Two weeks ago I digitally watched Hamish MacDonald’s play Factor 9, directed by Ben Harrison and performed by a cast of two, Mathew Zajac and Stewart Porter. The play was originally performed in 2014, opening at Profilteatern’s Festival of Horror & Art in Umea, Sweden. Factor 9 then went on to tour in Denmark and Wales, before touring Scotland in April, 2014.

MacDonald’s play, based on the testimonies of Bruce Norval and Robert Mackie, deals with the shocking and devastating effects of Britain’s contaminated blood scandal, whereby thousands of haemophiliacs were infected with AIDS, Hepatitis C and other infections through contaminated blood products in the 1980s. In a fusion of testimony, spoken word, as well as a blending of digital media effects, cast members Zajac and Porter inform, shock, and ultimately mobilise the audience.

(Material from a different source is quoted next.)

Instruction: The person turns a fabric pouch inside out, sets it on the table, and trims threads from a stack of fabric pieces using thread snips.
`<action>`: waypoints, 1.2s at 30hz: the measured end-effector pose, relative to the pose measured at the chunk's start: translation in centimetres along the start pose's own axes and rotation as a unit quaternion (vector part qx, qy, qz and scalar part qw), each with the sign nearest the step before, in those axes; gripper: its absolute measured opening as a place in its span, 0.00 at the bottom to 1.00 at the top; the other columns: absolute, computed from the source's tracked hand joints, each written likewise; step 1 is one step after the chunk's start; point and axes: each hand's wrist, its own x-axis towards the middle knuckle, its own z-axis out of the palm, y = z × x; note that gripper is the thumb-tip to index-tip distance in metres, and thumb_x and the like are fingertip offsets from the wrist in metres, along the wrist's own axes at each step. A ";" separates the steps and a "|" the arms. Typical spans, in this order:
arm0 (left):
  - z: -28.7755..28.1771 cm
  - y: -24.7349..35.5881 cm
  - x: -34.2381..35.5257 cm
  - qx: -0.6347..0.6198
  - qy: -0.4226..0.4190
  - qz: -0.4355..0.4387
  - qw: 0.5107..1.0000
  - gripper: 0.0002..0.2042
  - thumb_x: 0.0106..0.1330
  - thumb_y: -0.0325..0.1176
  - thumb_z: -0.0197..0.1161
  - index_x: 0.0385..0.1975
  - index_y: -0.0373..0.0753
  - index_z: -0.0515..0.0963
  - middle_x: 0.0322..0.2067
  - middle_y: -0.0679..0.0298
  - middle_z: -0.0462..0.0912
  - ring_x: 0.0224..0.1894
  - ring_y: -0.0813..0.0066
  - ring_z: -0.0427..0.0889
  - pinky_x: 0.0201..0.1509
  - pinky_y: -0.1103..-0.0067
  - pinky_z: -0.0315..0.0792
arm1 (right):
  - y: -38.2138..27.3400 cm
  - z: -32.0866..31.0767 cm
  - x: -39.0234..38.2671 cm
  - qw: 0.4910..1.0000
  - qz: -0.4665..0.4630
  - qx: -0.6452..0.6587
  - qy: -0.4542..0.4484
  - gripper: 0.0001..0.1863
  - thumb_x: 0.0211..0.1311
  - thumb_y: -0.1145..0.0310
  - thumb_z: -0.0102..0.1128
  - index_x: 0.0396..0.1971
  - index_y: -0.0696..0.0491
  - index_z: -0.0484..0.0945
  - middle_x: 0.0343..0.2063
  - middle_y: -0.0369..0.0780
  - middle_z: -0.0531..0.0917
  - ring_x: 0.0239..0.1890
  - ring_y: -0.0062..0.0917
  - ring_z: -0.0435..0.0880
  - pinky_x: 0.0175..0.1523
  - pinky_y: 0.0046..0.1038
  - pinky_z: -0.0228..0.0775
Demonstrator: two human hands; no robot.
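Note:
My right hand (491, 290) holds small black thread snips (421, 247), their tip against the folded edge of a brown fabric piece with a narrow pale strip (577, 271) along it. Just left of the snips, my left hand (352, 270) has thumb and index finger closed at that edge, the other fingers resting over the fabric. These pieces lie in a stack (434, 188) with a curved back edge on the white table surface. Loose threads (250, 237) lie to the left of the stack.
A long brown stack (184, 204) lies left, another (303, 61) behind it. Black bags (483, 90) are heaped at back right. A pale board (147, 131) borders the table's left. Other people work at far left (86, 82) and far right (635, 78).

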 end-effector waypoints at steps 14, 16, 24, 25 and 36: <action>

With the cast playing multiple roles and the story constantly transporting us to new locations and places in time, it can take a minute to adjust to the style; however, once you do, the fragmented style undoubtedly works to tell this story, and I can’t see how a linear narrative would have had the same effect. Harrison uses digital media throughout; projecting video footage, photographs of the people being referenced, dates, times, and other data. This was incredibly effective, and attached the theatrical world to the real one, giving the whole play a sense of reality and weight that is essential in telling a story like this one. What struck me most was the passion and energy of both Zajac and Porter, who, from the second the play started, forcibly brought us with them and made us feel their anguish. While I felt this thoroughly even on a digital platform, I couldn’t help but wonder how much more impactful their performances might have been live.

For me, Factor 9 encapsulated the benefits of recording live theatre for digital consumption. While I still believe nothing can compare to the experience of seeing something live, MacDonald’s play brought to light the many reasons why having access to old performances can continue the legacy of the piece. As a play that not only deals with the ongoing atrocities of Britain’s blood scandal, it is symptomatically a piece about the AIDS epidemic, which, in the midst of another pandemic, allows for a completely different consumption of the piece than a 2014 audience might have had. To this end, storing these works are not only beneficial for those who didn’t manage to catch them at the time, but they allow them to exist in times that give them new meaning and perhaps gauge a different response. I thoroughly enjoyed this piece and would recommend it to anyone who isn’t afraid to be brutally educated.